忽然,后面有一个声音突兀的响起来,让林乔吓了一跳,急忙转头,就看见了站在自己身后的方辉。
方辉直接把林乔从高脚凳上拉了下来,顺着林乔刚才发呆的方向,身体后背已经不动声色的移了过去,“怎么来了不去家里等着,来这儿?”
“我钥匙不能用了,就想着过来找你,这人不认识我。”林乔需要扯着嗓子大声叫。
东三巷那边的钥匙,自从上次家里没人,唯独叫林乔一个人进去之后,桑烈就已经找人去换了锁了。
只不过,这事儿不能叫林乔知道。
“上回周越那丫把门钥匙给丢了,怕有贼,烈哥就索性把门锁给换了,等下回叫人出去配一把钥匙给你,”方辉拉着林乔,“走吧,刚才烈哥他们都回去了。”
他把林乔送了出去,又回来,问吧台后面的人,“刚才你跟她有说什么没?”
这人自然是摇头,“没有,我什么都没有说。”
方辉这才点了点头,“嘴上拉上一个拉链,不管是认识的还是不认识的,记着,有不少人是过来套你话的。”
林乔就这样,不再出入东三巷自由了。
她的东西,也基本上全部都给拿走了,倒是也没什么不方便的。
但是,林乔却没了以往的那种归属感。
她觉得自己被排斥在外了。
她心里忽然有点空落落的。
自从从少管所出来之后,东三巷是她第一个能称之为港湾的地方,这是她第一个全身心的去依赖的地方。
可是现在
不仅仅是因为这些人对她多了一些防备,还有那种感觉。
她感觉东三巷已经不是东三巷了。
苏兆焕也常常不在。
林乔十次去东三巷,苏兆焕就有次都不在。
她给苏兆焕打电话,“哥,你又出去进货了啊?”
苏兆焕这才告诉林乔,“烈哥准备在海南这边拓展自己的事业,叫我和周越过来先探一探路子,怎么了,想哥了?”

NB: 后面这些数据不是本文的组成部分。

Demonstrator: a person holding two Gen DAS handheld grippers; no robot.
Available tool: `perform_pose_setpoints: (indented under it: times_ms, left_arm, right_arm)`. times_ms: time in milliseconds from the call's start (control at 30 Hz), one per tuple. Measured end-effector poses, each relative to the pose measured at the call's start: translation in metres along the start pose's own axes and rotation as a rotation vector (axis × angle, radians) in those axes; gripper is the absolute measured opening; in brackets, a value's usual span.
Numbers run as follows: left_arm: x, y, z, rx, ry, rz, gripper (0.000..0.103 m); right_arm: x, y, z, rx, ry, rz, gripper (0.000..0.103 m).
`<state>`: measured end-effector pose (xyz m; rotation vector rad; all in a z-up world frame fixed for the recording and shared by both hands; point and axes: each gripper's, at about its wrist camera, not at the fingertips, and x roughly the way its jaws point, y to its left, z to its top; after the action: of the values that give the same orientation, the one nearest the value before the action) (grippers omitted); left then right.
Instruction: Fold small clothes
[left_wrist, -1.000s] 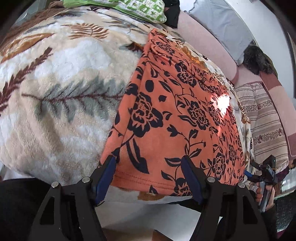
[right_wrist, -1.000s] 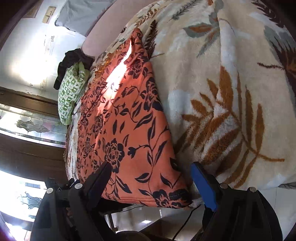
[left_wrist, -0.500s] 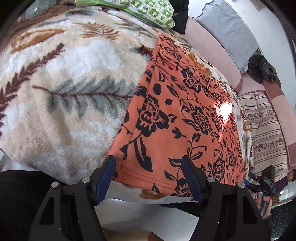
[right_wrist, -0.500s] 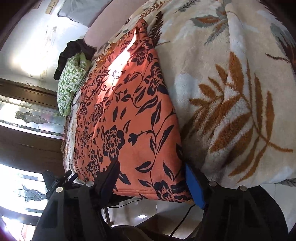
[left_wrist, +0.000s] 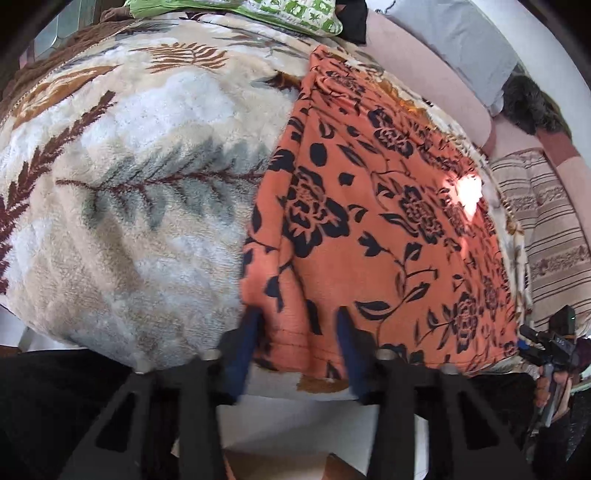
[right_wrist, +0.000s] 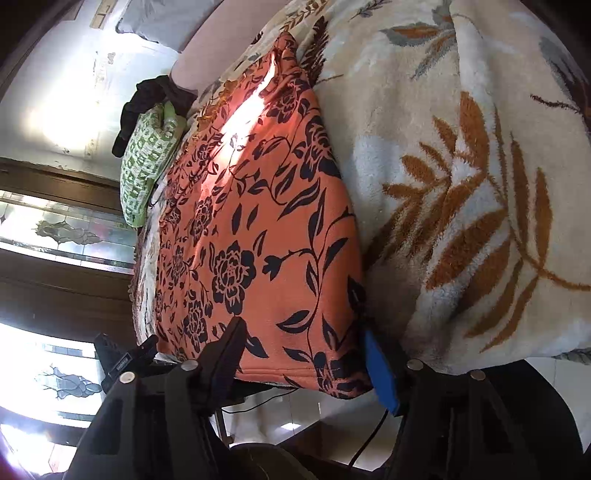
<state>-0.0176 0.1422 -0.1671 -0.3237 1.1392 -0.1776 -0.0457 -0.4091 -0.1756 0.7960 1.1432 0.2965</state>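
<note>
An orange garment (left_wrist: 376, 221) with a black flower print is lying flat on a plush leaf-patterned blanket (left_wrist: 140, 177), its near hem hanging at the blanket's front edge.

The left gripper (left_wrist: 297, 325) is sitting at the garment's near left corner. Its jaws are closing, with the hem between the blue pads (left_wrist: 247, 339). The cloth there is bunching into upright folds between them, and the pads look to be pressing on it, though the picture is a little blurred at that spot.

The right gripper (right_wrist: 303, 343) is sitting at the near right corner of the same garment (right_wrist: 258, 229). Its jaws are closing too, with the hem between them. The dark pad is lying against the top of the cloth on one side; the blue pad (right_wrist: 380, 369) is lying at the corner's edge beside the blanket (right_wrist: 461, 184). The cloth between these fingers is lying smooth, not gathered, so the jaws are standing apart around it.

From the left wrist view, the right gripper (left_wrist: 546, 343) is showing small at the far right edge, with a hand (left_wrist: 554, 391) on its handle.

At the far end of the blanket a green-and-white patterned pillow (left_wrist: 295, 14) is lying, with a dark cloth (right_wrist: 147, 103) beside it. A grey pillow (left_wrist: 458, 40) is resting on a pink headboard (left_wrist: 424, 74). A striped cloth (left_wrist: 546, 229) is lying off to the garment's right side.
</note>
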Motion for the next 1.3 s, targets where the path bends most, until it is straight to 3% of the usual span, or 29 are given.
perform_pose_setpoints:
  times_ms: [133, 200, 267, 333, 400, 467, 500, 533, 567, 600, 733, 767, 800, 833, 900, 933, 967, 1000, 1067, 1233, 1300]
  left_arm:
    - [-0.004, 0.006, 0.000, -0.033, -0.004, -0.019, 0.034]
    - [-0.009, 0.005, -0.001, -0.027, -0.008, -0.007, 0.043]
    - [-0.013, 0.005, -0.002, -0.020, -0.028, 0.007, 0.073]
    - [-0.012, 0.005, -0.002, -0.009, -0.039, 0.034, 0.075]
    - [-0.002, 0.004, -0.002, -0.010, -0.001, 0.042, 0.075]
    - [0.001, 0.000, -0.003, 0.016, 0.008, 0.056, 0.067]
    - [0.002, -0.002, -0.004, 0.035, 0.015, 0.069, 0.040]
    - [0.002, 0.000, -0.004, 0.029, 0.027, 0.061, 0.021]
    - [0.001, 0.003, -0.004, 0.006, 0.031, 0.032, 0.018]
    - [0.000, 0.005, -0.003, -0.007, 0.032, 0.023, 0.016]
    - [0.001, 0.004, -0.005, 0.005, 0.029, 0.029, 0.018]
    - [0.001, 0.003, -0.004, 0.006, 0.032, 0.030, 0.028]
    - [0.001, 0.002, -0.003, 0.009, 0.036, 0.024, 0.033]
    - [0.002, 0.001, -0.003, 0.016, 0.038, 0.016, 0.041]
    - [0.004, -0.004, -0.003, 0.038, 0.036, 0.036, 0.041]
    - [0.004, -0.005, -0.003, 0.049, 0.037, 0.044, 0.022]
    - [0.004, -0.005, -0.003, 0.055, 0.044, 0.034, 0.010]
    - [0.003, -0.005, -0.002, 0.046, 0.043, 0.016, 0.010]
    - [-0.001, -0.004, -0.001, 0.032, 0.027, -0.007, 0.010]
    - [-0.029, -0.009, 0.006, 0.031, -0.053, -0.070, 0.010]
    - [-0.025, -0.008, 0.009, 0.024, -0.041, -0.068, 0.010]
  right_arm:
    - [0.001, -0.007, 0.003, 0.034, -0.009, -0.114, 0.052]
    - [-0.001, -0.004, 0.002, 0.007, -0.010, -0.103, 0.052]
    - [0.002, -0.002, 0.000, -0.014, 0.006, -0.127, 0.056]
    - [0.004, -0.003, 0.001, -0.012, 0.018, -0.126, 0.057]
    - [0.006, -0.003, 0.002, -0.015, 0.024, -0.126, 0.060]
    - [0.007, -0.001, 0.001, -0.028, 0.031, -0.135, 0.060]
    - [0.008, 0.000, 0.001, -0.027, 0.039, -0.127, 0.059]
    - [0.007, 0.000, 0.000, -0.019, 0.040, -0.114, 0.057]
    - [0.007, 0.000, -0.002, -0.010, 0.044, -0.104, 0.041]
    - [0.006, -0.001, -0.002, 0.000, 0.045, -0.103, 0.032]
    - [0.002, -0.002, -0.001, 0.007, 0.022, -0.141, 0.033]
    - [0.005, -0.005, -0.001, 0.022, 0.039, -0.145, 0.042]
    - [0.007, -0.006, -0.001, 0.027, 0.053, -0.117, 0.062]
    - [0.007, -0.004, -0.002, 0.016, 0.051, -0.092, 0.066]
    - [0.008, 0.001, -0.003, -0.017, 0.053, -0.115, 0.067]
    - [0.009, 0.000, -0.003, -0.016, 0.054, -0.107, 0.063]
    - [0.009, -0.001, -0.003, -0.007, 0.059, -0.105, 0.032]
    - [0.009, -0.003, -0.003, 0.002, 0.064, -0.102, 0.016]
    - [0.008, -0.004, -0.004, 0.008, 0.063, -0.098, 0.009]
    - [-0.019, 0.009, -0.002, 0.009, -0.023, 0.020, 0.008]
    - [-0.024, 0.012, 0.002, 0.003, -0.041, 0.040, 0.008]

林乔切了一声,“你别自恋了,我就是觉得东三巷有点不对劲。”
“不对劲?”
“我也不知道我的感觉准不准,我觉得有点古怪。”
“哪里古怪?”
林乔就把钥匙换了,还有在酒吧里面看到的那一幕都给苏兆焕说了,“兆焕哥,我以前电视上看过,那些不是违禁药品吧?那可是违法的!”
“你应该是看错了吧,”苏兆焕皱了皱眉,“你别急,先别去东三巷了,等下个星期我回去了问个清楚。”
“好。”
林乔相信苏兆焕,却并不意味着她同样相信着桑烈。
桑烈那一伙人,太多太杂,心思其实也并不单纯。